I will be the first to admit that I suck at adapting sometimes. Like the summertime, the heat and overbearing sunlight kills me, and I just plain don't want to do much of anything, and so I allow myself not to adapt. This leads to the very depression, bitterness and bad attitude that I profess to lament, the state that everyone around me seems to get into in the wintertime. Eventually, I pull myself out of it, and I do end up adapting to the heat and do plenty of things and go plenty of places during the summertime, but it's not easy. Without excusing myself, though, is it possible that the need for a person to be positive and uplifting is slightly less of a need during the warm weather months, when most people seem to already be at their highest point?

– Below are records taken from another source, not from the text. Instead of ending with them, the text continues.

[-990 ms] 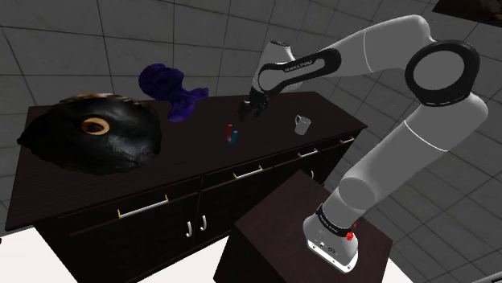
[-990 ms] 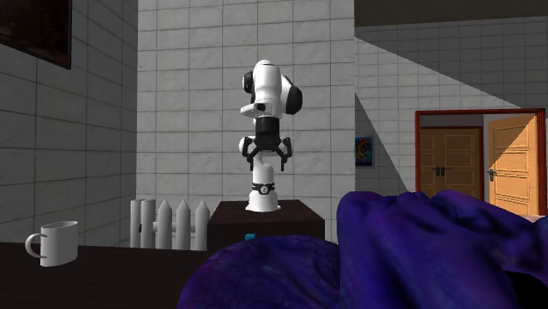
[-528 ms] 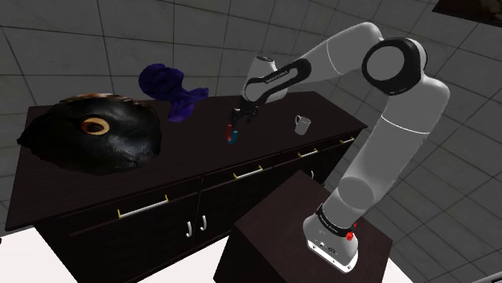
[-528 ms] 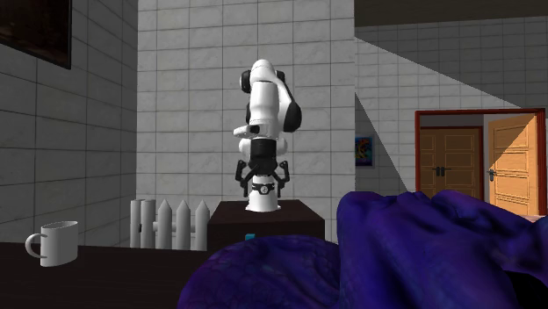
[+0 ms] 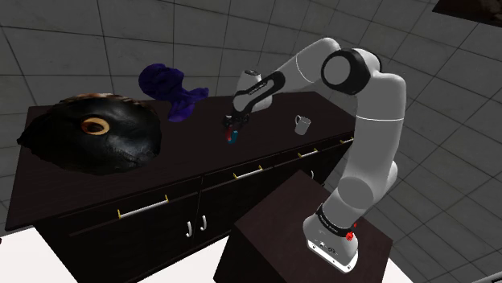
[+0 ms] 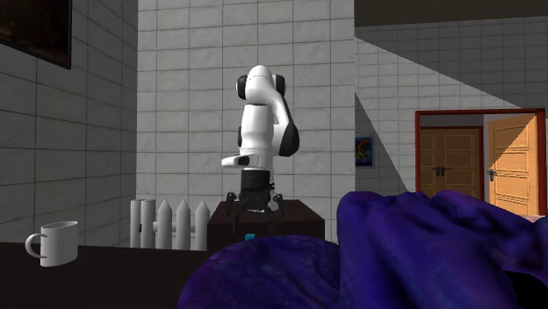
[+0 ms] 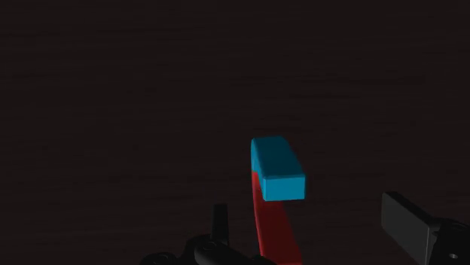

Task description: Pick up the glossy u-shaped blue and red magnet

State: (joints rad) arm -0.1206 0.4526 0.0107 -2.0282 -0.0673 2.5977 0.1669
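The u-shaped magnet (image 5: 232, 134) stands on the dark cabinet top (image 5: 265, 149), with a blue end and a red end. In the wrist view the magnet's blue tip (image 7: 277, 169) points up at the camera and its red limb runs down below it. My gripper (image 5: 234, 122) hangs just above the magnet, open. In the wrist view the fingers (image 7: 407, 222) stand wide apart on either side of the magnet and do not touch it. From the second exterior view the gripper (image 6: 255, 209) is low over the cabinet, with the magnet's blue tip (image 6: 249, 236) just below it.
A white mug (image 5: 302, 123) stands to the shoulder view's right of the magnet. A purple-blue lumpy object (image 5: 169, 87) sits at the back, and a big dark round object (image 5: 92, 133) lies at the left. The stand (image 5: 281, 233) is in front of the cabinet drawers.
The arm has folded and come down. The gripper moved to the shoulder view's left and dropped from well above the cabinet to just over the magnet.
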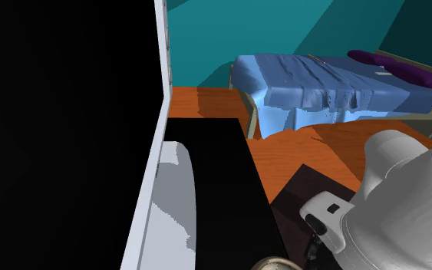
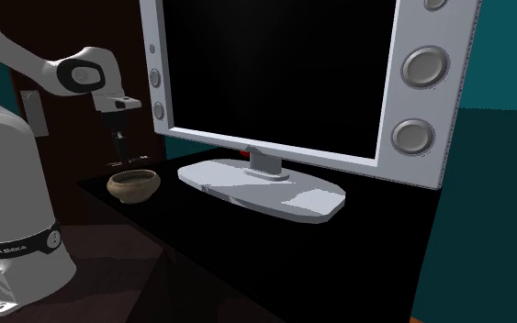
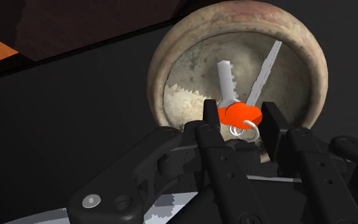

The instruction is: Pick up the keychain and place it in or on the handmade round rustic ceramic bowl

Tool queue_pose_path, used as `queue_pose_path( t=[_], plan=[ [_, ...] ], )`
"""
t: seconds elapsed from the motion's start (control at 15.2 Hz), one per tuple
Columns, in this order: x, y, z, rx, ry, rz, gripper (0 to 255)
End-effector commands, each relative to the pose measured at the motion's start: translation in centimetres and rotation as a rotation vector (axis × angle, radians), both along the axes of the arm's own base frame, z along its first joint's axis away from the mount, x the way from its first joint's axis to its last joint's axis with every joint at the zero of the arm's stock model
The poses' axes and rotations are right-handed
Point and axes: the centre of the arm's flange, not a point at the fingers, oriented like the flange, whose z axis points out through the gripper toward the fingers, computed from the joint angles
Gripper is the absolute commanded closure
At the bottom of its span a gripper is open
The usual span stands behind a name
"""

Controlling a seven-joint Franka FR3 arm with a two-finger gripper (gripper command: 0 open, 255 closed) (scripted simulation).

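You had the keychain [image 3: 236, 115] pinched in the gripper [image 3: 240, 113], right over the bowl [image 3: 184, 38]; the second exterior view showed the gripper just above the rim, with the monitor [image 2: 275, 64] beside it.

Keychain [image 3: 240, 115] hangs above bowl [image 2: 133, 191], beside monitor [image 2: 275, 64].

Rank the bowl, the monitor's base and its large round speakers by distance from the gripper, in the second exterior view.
1. Bowl, just below the gripper.
2. Monitor base, to the right.
3. Large round speakers, on the far right bezel.
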Motion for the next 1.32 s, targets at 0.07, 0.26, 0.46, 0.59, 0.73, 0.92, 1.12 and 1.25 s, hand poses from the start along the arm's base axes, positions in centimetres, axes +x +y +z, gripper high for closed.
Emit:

I guess all I'm trying to say here in a very roundabout way (and thank you for bearing with me through this extremely long blog post!) is that everybody at one point or another re-evaluates who they are and what they should be doing with themselves, and as I sit and try to put two-and-two together about my own life, maybe my love of winter in the face of all the resentment toward this season is a sign that in some way I'm supposed to be the proverbial spark in the dark place, or blossom on the cow pie, if you will. I feel like I can make a difference in this world by showing how good it can be to adapt oneself to the cold and otherwise crappy seasons in life. Everything comes in cycles, in seasons, so let's stop dreading the inevitable- and oftentimes necessary- and try to adapt, to embrace the good in where we're at in life; whether we're wrapped up in the warm, comforting arms of summer, or the cold dead fingers of winter are beginning to brush our cheeks, we can live well, enjoy our lives and be useful to those around us no matter where we're at.